Sounds like a good purpose


----------



## Migraine (Oct 27, 2018)

brooksie967 said:


> Awe. Adorable.
> 
> This comment is akin to slamming someone who washes/details/waxes their high end car.



Panda is a hypocrite, he's forever using his finger stones to polish around his "hipster cred" kanji.


----------



## HRC_64 (Oct 27, 2018)

I alway though it was (a) they are cheaper; and (b) better at dealing with non-dead-flatness 

the cheaper part is more about economics, I think the sword guys have all kinds of stones,
more like a library or a portofolio of aesthitic qualities (think painters pallette) as opposed to
an abrasive progression. the variety is needed because different steels at different hardnesses
respond to each type with a different subtlty.

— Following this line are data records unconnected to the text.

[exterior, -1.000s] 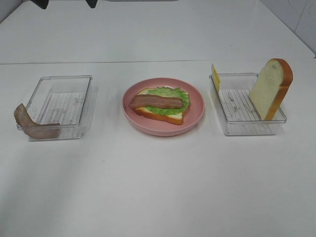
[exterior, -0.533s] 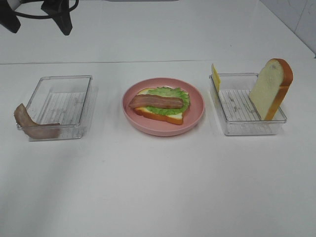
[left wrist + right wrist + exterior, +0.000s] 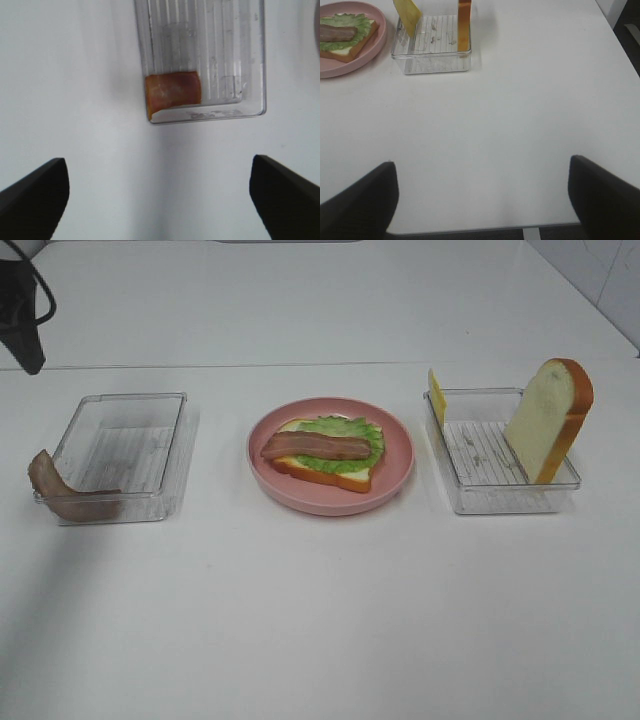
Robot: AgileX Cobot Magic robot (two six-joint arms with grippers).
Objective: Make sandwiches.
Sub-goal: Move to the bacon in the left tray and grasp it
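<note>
Sandwich (image 3: 340, 465) half-built on pink plate (image 3: 400, 465) (bacon (image 3: 315, 447) topmost); left gripper (image 3: 158, 165) and right gripper (image 3: 481, 162) both wide apart.

Items on the bench (image 3: 320, 630), by kind. Claws, two: left claw (image 3: 159, 167), right claw (image 3: 482, 162). Clear trays, two: first tray (image 3: 130, 398) ahead of the left claw, second tray (image 3: 500, 502) ahead of the right claw. Pink plate (image 3: 398, 472), one. Bread slices, two: flat slice (image 3: 320, 476) on the plate, upright slice (image 3: 540, 425) in the second tray. Bacon strips, two: plate strip (image 3: 315, 447), tray strip (image 3: 58, 496) over the first tray's rim. Lettuce leaf (image 3: 350, 428), one. Cheese slice (image 3: 436, 396), one.
</note>
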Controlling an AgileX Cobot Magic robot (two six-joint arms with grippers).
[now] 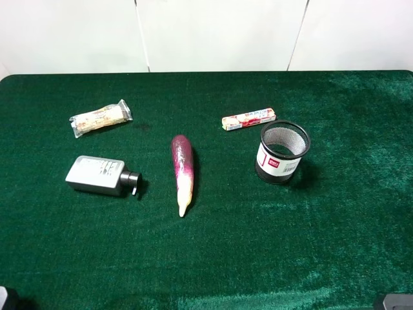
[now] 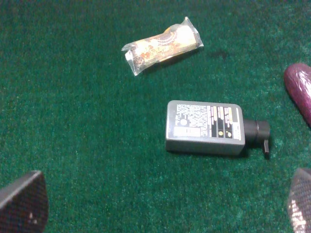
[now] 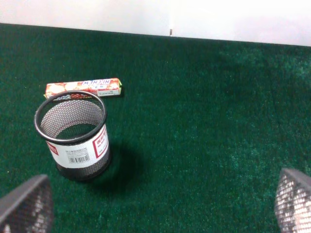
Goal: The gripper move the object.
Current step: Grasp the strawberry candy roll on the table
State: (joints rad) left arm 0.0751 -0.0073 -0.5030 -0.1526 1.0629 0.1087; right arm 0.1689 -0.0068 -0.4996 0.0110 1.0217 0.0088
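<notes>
Green felt table (image 1: 335, 245), every item at rest, and the job looks unstarted: the candy stick (image 1: 248, 119), white and pink-red, lies flat toward the far edge. It sits just beside the black mesh pen cup (image 1: 282, 152) but apart from it, with nothing gripping it. The right gripper (image 3: 159, 204) hangs well short of the stick, jaws spread wide and empty. The left gripper (image 2: 160, 206), equally open, faces the grey bottle (image 2: 204, 127), with the snack pack (image 2: 163, 45) and radish (image 1: 182, 173) nearby. Reach, grasp and move all appear left to do.
</notes>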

not everybody needs to be into 'sword polishing for kitchen knives', however


----------



## btbyrd (Oct 27, 2018)

brooksie967 said:


> Awe. Adorable.
> 
> This comment is akin to slamming someone who washes/details/waxes their high end car.



Their high end car that they never drive.


----------



## JBroida (Oct 27, 2018)

btbyrd said:


> Their high end car that they never drive.


lol... i cant even tell you the number of Ferraris, Lamborghinis, Lotuses, and McClarens that only get driven on residential streets near our store... its mindblowing


----------



## panda (Oct 27, 2018)

jon, it's cause they cant drive stick and dont want to be seen in public looking like a dildo.


----------



## mc2442 (Oct 27, 2018)

I actually think most high end cars don't come in manual anymore, at least I thought I heard that you can no longer get that in Ferraris (paddle shifters). Probably due to the reason you stated Panda. I love the time I saw a couple guys pushing a Lambo, I believe it was out of gas.

I heard the height of this is the Hamptons in season. Lines of super expensive cars slowly going from one stop sign to the next.


----------



## Panamapeet (Oct 27, 2018)

I love how we are helping OP figure out this whole fingerstone thing... oh wait


----------



## XooMG (Oct 28, 2018)

Fingerstones are targeted polishing stones. Mud with varying substrates can do some or most of the same work but can be very fiddly to set up and to maintain, and still generally slower and less easy to use than a rock flake that releases fresh grit.

For knives, you can use fingerstones to do some smoothing of streaky polish, working into slight uneven spaces where pressure on the bench stone would be uneven (burnishing some spots and fogging others). Stones of varying hardness can be used to bring out details or enhance contrast around lamination boundaries, hardening lines, etc.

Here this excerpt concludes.